While I'm at it, what is it with people and my peanuts? Why does everyone assume that I don't want my peanuts? "You gonna eat those?" they ask, pointing at my bag of peanuts. Did I miss a memo about peanuts or something? I guess they think I bring peanuts to work every day because I hate peanuts. Peanuts are relatively inexpensive and widely available, so it's not like I'm bringing macadamia nuts to work or anything, but it never fails. I've taken to hiding my peanuts until I'm ready to eat them because I'm afraid I'll scream the next time someone tries to hijack my peanuts.

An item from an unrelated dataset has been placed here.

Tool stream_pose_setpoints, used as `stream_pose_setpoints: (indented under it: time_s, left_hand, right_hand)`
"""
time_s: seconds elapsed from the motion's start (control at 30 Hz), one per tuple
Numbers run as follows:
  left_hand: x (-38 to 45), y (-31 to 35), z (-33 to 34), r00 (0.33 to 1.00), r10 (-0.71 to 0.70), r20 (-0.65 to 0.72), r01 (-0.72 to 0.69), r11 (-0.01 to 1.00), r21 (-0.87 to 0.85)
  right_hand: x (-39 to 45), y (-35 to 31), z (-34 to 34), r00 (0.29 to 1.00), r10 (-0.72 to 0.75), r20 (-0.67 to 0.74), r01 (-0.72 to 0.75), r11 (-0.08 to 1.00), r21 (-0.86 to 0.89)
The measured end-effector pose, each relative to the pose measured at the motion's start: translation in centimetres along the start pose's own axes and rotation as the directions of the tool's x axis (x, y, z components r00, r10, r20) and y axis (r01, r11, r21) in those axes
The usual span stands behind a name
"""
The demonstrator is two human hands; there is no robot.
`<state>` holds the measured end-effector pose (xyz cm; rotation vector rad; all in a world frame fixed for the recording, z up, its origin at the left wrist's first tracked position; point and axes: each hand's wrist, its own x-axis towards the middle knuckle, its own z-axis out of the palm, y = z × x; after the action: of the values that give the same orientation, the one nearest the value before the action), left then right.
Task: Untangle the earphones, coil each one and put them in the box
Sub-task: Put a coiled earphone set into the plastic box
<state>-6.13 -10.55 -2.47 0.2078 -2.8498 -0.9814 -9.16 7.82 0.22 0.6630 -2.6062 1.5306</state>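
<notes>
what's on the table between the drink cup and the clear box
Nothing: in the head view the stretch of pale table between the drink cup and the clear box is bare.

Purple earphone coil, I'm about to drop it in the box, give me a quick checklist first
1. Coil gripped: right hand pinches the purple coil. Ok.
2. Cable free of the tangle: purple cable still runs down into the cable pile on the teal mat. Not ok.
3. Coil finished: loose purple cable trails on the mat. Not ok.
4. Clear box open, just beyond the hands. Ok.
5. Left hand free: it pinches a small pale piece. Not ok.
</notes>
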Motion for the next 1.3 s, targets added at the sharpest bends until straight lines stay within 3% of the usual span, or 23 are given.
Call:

Then there's Mr. Smooth. He comes out. He sees me. He pauses nearby. He kicks a pebble. He saunters around to the other side. He looks at his watch. He comes a little closer. And the whole time I know exactly what he's going to say: "What do you think of this weather." And presently there he is, invading my personal space without being invited, and he says "What do you think about this weather?" The worst part isn't the conversation; it is the inevitable nature of the Smooth Ritual that drives me nuts. Here's pretty much a verbatim conversation repeated about fifty million times:

"What do you think about this weather?"
"It's hot."
"Yeah, and I'm getting too old for this."

It's not that I'm a dyed-in-the-wool misanthrope. It's not that I think my thoughts are so important they can't be interrupted. I just want a few minutes of peace and quiet when I go outside, and I almost never get it. After a while you develop a feel for who will let you eat your celery in peace and who won't, and if the celery-eating area isn't clear, I go back to my desk.

It's kind of like urinal conversationalists. I don't intend to spend much time discussing urinals save to point out that some guys think the fact that you're all in more or less the same spot doing more or less the same thing gives them license to talk to anyone. You're there taking care of matters, and you suddenly hear a voice: "I bought four thousand rounds of Chinese 7.62mm ammo the other day." So you look around to see who might be the recipient of this bit of news, and with a sinking feeling, you realize that you are the recipient, and there's some guy you don't know from Adam telling you about how he has ten thousand rounds of ammunition in his basement.

That's it. I need a piece of celery.